● Goal of the exercise: Copying exactly, give the lines in the material below from the one with "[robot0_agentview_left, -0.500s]" to the one with "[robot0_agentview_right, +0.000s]", ends included, and nothing besides.

***

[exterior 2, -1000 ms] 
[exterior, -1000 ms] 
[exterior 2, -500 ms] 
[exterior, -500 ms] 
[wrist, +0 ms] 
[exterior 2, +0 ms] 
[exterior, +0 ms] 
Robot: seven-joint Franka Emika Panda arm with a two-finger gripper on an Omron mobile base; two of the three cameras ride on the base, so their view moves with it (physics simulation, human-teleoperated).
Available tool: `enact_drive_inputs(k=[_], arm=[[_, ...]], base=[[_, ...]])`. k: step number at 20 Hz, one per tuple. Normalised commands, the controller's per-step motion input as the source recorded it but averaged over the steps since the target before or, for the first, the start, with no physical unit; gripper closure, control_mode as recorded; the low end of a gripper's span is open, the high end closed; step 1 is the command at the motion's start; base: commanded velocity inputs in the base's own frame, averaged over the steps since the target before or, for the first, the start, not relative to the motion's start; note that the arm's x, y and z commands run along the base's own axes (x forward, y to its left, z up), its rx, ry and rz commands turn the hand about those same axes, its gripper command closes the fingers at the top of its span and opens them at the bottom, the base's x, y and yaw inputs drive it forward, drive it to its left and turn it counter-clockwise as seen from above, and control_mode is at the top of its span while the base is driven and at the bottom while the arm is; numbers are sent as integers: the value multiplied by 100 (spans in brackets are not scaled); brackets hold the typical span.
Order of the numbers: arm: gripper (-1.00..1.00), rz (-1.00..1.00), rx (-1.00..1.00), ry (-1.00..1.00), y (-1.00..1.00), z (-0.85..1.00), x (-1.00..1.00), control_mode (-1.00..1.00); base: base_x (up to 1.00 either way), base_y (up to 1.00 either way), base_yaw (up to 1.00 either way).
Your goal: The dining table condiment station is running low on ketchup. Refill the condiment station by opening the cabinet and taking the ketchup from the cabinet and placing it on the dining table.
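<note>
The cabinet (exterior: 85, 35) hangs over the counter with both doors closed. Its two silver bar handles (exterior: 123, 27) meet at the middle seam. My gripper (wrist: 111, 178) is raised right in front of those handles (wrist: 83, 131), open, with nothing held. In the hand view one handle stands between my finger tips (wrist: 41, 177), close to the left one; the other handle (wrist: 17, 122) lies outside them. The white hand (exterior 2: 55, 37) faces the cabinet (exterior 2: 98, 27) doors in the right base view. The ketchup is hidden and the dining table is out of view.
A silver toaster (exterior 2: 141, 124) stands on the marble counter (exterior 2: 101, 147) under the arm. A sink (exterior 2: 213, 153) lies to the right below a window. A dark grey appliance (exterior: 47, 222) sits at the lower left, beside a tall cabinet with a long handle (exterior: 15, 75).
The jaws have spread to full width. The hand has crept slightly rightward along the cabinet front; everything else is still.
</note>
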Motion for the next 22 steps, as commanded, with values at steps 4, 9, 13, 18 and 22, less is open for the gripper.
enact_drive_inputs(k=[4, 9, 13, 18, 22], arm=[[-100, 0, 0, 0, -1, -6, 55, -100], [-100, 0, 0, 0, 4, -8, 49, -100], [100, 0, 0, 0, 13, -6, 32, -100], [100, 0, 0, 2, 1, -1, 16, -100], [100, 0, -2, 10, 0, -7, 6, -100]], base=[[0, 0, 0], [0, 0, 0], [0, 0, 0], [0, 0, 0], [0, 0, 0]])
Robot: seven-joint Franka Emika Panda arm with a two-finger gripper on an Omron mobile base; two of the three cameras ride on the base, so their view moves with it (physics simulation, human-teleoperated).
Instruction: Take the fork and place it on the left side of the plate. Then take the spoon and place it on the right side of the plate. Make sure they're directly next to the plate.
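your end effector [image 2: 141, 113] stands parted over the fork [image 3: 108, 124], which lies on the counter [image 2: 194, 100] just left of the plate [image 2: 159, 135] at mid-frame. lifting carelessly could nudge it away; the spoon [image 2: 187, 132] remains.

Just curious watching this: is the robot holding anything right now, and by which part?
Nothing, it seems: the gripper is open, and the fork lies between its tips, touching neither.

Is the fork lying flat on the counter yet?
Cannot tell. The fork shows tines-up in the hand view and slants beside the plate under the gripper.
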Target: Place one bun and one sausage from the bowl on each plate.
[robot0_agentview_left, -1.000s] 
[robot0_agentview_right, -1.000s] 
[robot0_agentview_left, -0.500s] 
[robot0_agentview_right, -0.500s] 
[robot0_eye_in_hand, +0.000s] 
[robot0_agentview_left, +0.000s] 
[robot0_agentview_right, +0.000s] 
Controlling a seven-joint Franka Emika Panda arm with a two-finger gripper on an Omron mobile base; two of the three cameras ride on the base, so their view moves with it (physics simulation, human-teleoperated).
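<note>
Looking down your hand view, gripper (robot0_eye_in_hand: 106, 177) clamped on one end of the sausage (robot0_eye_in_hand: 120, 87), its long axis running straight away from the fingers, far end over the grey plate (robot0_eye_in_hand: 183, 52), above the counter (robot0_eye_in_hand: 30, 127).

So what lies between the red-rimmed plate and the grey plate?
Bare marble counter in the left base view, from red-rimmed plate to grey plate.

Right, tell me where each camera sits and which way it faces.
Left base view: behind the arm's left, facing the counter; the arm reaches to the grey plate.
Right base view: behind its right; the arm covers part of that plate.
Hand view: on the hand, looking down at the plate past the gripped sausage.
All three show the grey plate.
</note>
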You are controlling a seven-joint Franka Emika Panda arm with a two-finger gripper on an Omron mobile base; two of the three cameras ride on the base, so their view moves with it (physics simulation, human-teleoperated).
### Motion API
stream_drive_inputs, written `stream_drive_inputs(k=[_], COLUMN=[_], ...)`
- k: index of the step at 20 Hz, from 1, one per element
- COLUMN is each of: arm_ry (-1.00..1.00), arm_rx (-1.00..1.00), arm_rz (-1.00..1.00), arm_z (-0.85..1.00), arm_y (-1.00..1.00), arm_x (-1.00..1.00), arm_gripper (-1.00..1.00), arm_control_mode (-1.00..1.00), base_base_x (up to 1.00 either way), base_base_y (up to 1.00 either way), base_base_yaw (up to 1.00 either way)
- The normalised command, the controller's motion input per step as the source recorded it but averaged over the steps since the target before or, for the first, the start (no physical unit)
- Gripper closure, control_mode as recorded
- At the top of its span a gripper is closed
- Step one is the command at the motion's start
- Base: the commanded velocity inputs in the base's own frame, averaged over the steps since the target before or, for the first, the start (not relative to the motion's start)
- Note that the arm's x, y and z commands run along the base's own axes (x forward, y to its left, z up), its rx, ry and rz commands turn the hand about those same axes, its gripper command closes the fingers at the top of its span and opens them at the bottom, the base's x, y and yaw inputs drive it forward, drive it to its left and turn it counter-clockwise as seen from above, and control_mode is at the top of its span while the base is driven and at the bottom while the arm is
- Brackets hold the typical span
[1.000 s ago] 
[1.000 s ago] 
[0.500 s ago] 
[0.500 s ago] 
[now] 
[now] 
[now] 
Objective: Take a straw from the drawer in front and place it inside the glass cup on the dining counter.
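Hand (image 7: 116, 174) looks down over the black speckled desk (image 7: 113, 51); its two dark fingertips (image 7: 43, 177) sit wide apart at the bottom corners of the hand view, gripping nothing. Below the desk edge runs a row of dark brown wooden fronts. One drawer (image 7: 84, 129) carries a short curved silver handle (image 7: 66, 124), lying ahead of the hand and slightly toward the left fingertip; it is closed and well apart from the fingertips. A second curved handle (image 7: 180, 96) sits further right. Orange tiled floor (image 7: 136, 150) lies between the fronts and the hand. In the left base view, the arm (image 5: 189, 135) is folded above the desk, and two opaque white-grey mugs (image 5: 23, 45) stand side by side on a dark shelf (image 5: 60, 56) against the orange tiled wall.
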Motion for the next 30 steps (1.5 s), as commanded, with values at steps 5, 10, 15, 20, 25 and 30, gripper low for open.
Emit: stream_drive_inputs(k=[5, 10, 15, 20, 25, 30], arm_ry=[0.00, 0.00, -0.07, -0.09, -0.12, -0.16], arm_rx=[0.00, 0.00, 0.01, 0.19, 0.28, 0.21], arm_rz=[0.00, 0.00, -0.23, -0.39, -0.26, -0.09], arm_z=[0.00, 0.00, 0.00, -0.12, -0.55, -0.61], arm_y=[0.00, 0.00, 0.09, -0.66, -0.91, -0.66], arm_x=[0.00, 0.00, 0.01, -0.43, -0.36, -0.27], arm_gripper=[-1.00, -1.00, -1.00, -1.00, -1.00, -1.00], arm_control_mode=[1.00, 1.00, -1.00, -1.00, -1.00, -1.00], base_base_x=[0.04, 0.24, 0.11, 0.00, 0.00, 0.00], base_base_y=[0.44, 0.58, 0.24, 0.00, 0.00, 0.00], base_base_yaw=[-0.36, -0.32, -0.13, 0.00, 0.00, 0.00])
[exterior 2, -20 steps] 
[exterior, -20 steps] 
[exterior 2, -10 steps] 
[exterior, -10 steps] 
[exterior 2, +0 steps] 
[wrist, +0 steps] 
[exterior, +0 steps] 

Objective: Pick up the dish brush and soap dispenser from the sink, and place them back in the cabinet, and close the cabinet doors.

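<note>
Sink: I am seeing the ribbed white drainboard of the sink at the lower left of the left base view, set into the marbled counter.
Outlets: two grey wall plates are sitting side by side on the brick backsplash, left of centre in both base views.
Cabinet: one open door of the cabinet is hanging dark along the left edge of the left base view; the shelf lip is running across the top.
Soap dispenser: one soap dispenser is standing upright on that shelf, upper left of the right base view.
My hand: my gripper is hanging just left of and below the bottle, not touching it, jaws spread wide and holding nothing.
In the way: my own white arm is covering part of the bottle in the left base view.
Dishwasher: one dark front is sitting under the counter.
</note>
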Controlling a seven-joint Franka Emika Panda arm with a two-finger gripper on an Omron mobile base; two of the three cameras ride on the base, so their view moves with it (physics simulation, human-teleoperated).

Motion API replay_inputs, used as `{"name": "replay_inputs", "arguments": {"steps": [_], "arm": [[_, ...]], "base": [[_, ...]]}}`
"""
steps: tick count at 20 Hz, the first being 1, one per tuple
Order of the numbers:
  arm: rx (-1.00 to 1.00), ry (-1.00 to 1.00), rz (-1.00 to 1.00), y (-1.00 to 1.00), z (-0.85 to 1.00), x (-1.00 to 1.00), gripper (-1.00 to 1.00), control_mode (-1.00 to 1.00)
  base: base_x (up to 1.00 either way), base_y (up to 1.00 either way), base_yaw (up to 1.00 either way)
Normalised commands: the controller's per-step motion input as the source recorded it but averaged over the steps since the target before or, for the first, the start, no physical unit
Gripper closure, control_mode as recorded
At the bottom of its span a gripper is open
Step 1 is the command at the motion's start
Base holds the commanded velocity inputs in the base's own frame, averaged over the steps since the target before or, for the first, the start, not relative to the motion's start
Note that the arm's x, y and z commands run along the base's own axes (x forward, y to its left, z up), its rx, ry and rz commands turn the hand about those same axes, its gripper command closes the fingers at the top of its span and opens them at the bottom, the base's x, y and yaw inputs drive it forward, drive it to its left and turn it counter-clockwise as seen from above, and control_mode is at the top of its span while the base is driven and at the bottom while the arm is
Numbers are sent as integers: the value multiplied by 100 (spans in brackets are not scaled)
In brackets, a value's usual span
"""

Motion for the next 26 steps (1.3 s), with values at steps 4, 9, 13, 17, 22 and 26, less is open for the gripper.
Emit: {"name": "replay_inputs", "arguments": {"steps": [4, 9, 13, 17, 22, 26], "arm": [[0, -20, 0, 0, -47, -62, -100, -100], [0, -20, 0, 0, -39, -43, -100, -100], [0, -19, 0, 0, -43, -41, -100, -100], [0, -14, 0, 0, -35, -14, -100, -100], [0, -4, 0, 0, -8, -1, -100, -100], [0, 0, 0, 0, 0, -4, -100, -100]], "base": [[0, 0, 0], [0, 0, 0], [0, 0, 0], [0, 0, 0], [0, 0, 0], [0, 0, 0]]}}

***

● Result for this task:
[robot0_agentview_left, -0.500s] 
[robot0_agentview_right, -0.500s] 
[robot0_eye_in_hand, +0.000s] 
[robot0_agentview_left, +0.000s] 
[robot0_agentview_right, +0.000s] 

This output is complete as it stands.